The bus bars 115 connect the battery cells 110 to each other in
series or in parallel. In one embodiment, the bus bars 115 engage
the first electrode terminals 113 and the second electrode
terminals 114 of adjacent battery cells 110 to be electrically
connected to each other by means of nuts 115a.
[0042] The end plates 120A and 120B include a first end plate 120A
and a second end plate 120B. The end plates 120A and 120B may be
formed in a block or bulk type. In one embodiment, the end plates
120A and 1208 may be formed of a material selected from the group
consisting of metals, plastics, engineering plastics, and
equivalents thereof, but embodiments of the present invention are
not limited to the materials of the end plates 120A and 120B listed
herein.
[0043] The end plates 120A and 120B include the first end plate
120A contacting an outermost surface of one of the battery cells
110, and the second end plate 120B contacting the outermost surface
of another one of the battery cells 110. The first end plate 120A
contacts and is closely held against one surface of one of the
battery cells 110, and the second end plate 120B contacts and is
closely held against one surface of another one of the battery
cells 110.
[0044] The first end plate 120A, in one embodiment, has an inner
surface 121a, an inclined plane 122a, a top surface 123a, a bottom
surface 124a, a first side surface 125a, and a second side surface
126a. In one embodiment, the top surface 123a and the bottom
surface 124a of the first end plate 120A are substantially
trapezoidal. The inclined plane 122a is inclined at an angle (e.g.,
a predetermined angle) with respect to the inner surface 121a.

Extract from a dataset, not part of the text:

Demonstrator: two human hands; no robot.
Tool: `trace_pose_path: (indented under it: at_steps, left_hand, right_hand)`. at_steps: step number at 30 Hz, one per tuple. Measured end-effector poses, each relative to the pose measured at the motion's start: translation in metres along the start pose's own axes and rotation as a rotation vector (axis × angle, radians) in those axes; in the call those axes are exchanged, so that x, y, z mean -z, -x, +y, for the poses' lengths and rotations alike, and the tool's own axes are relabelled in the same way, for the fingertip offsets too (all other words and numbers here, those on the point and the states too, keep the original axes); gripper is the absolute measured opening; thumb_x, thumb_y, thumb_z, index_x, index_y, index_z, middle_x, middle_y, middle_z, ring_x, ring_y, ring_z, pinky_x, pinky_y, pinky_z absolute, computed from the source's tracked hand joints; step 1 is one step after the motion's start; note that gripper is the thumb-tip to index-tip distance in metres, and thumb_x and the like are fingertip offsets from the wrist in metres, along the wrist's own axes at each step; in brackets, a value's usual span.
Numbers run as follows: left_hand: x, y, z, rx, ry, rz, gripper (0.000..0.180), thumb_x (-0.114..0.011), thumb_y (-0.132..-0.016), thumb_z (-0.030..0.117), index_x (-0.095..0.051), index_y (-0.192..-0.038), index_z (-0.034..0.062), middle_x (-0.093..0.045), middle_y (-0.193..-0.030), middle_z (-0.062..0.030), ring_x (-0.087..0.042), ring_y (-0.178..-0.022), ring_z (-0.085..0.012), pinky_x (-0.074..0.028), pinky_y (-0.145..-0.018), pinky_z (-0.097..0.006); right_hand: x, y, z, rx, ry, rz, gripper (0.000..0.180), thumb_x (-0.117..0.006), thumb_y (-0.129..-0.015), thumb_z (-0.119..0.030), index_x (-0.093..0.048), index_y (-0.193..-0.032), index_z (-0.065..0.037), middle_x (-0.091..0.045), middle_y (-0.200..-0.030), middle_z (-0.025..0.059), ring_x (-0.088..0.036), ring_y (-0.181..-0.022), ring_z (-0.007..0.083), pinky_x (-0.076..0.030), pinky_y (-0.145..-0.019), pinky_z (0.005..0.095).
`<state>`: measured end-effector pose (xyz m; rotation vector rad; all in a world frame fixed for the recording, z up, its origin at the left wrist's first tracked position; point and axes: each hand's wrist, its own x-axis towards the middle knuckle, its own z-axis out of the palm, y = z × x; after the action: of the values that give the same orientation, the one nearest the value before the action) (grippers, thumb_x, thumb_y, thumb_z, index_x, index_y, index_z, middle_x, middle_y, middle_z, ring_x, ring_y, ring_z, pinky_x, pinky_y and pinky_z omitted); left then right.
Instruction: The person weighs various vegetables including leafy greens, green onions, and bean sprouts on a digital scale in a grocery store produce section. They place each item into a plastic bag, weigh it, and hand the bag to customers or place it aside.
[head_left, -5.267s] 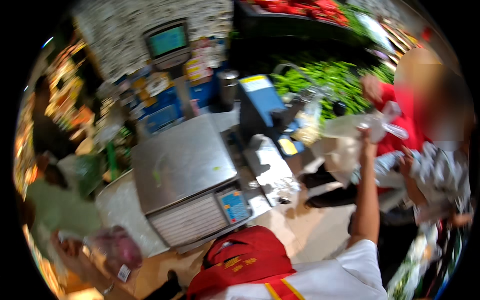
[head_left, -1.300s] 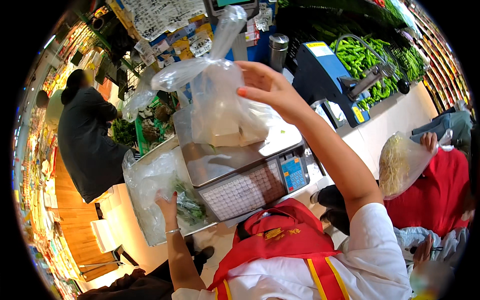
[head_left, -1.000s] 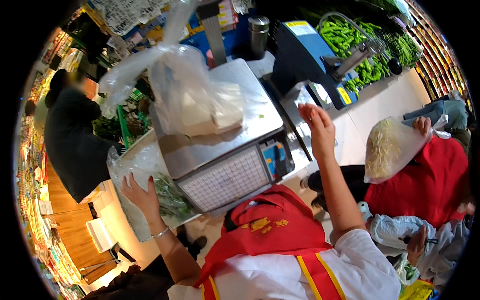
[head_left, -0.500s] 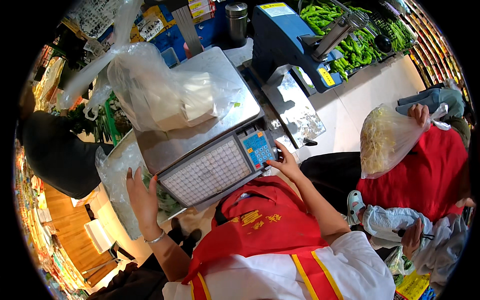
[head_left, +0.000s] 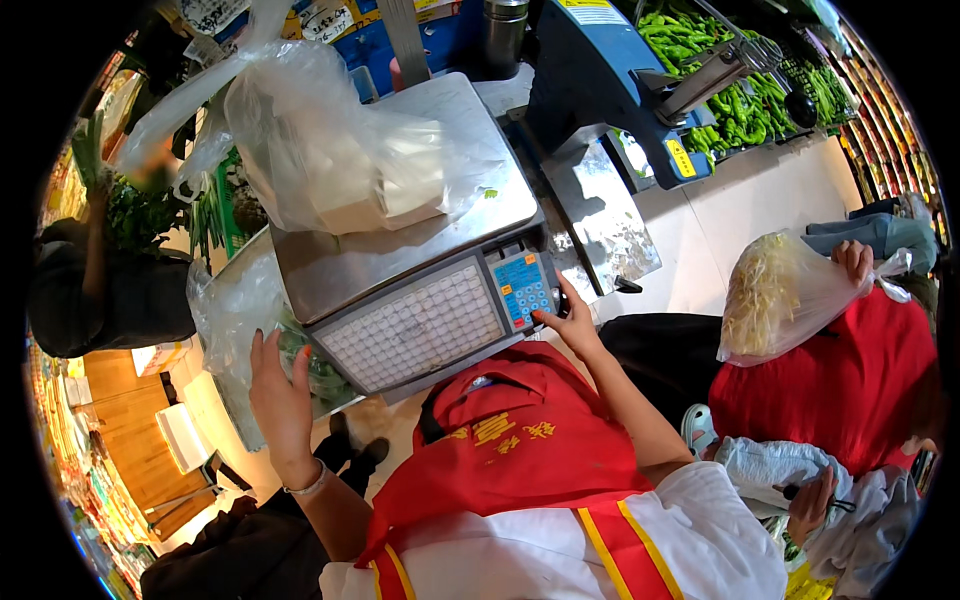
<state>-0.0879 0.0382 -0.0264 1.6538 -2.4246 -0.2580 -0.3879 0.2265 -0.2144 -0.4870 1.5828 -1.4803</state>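
**Finger on the keypad, bag on the scale**

The right hand (head_left: 572, 322) reaches to the scale (head_left: 400, 250) and presses one fingertip against the lower right corner of the blue keypad (head_left: 522, 288); the other fingers are loosely curled and grasp nothing. The left hand (head_left: 280, 395) lies flat, fingers spread, against a clear bag of greens (head_left: 245, 330) that hangs just beside the scale's left front corner — it rests on the plastic rather than clenching it.

On the steel platter sits a second clear bag (head_left: 340, 150) holding pale blocks, its knotted neck trailing off past the platter's back left corner. Below the platter, the white key panel (head_left: 415, 328) fills the sloped front, with the keypad at its right end.

At the right, well apart from the scale, another person in red holds up a bag of bean sprouts (head_left: 775, 295) in one hand. Behind the scale stands a blue machine (head_left: 600, 70), and beyond it green peppers (head_left: 730, 90) are heaped in a display.
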Motion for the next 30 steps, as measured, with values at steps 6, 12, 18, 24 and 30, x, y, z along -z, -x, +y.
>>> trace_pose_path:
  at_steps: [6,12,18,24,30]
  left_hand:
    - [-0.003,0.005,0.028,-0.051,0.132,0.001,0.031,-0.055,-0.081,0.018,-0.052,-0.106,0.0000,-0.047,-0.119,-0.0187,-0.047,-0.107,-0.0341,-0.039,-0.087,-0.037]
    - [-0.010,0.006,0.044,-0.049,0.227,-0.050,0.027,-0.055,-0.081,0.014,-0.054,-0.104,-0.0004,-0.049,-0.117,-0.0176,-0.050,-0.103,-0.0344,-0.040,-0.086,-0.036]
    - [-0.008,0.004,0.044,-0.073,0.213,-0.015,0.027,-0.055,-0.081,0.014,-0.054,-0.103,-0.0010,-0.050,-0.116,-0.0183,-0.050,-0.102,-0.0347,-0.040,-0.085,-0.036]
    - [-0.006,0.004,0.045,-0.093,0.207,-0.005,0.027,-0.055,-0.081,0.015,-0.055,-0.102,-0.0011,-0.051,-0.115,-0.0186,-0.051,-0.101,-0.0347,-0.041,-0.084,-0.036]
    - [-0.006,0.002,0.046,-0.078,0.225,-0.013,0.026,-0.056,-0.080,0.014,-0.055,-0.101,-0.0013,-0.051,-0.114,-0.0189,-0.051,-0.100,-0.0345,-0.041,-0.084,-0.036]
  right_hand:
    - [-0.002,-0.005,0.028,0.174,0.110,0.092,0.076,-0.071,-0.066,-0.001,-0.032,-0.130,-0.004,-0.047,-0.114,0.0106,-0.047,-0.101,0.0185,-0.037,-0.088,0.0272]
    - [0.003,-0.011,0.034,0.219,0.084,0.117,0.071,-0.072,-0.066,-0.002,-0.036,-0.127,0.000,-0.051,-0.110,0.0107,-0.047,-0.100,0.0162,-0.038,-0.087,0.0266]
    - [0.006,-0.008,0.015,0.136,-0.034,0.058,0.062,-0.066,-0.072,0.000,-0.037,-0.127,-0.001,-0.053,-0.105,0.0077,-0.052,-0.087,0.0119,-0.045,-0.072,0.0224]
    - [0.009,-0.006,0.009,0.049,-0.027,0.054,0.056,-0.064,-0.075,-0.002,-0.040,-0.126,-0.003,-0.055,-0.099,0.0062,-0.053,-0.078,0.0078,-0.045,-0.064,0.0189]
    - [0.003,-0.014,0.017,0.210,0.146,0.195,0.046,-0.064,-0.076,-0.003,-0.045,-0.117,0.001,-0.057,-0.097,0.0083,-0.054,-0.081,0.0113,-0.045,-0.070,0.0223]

[0045] The inner surface 121a contacts an outer surface of the
outermost battery cell 110 at one side of the plurality of battery
cells 110. In addition, the inclined plane 122a is formed on the
surface (i.e. the outer surface) opposite the inner surface 121a.
In one embodiment, the inclined plane 122a is inclined from one
side to the other side.
[0046] The top surface 123a connects the inner surface 121a and the
inclined plane 122a and, in one embodiment, is formed on a same
plane as the cap plate 112 from which the first electrode terminal
113 and the second electrode terminal 114 protrude. The bottom
surface 124a is positioned on a surface opposite the top surface
123a and, in one embodiment, the top surface 123a and the bottom
surface 124a are formed to be parallel with each other.
[0047] The first side surface 125a connects the inner surface 121a,
the inclined plane 122a, the top surface 123a, and the bottom
surface 124a. The second side surface 126a is positioned on a
surface opposite the first side surface 125a and, in one
embodiment, is formed to be parallel with the first side surface
125a. In addition, like the first side surface 125a, the second
side surface 126a connects the inner surface 121a, the inclined
plane 122a, the top surface 123a, and the bottom surface 124a.
[0048] The second end plate 120B, in one embodiment, includes an
inner surface 121b, an inclined plane 122b, a top surface 123b, a
bottom surface 124b, a first side surface 125b, and a second side
surface 126b. In one embodiment, the top surface 123b and the
bottom surface 124b of the second end plate 120B are substantially
trapezoidal. The inclined plane 122b is inclined at an angle (e.g.,
a predetermined angle) with respect to the inner surface 121b.
[0049] The inner surface 121b contacts an outer surface of the
outermost battery cell 110 at a side of the plurality of battery
cells 110 opposite the first end plate 120A. The inclined plane
122b is formed on the surface (i.e. the outer surface) opposite the
inner surface 121b and, in one embodiment, is inclined from one
side to the other side.
[0050] The top surface 123b connects the inner surface 121b and the
inclined plane 122b and, in one embodiment, is formed on the same
plane as the cap plate 112 from which the first electrode terminal
113 and the second electrode terminal 114 protrude. The bottom
surface 124b is positioned on a surface opposite the top surface
123b and, in one embodiment, the top surface 123b and the bottom
surface 124b are formed to be parallel with each other.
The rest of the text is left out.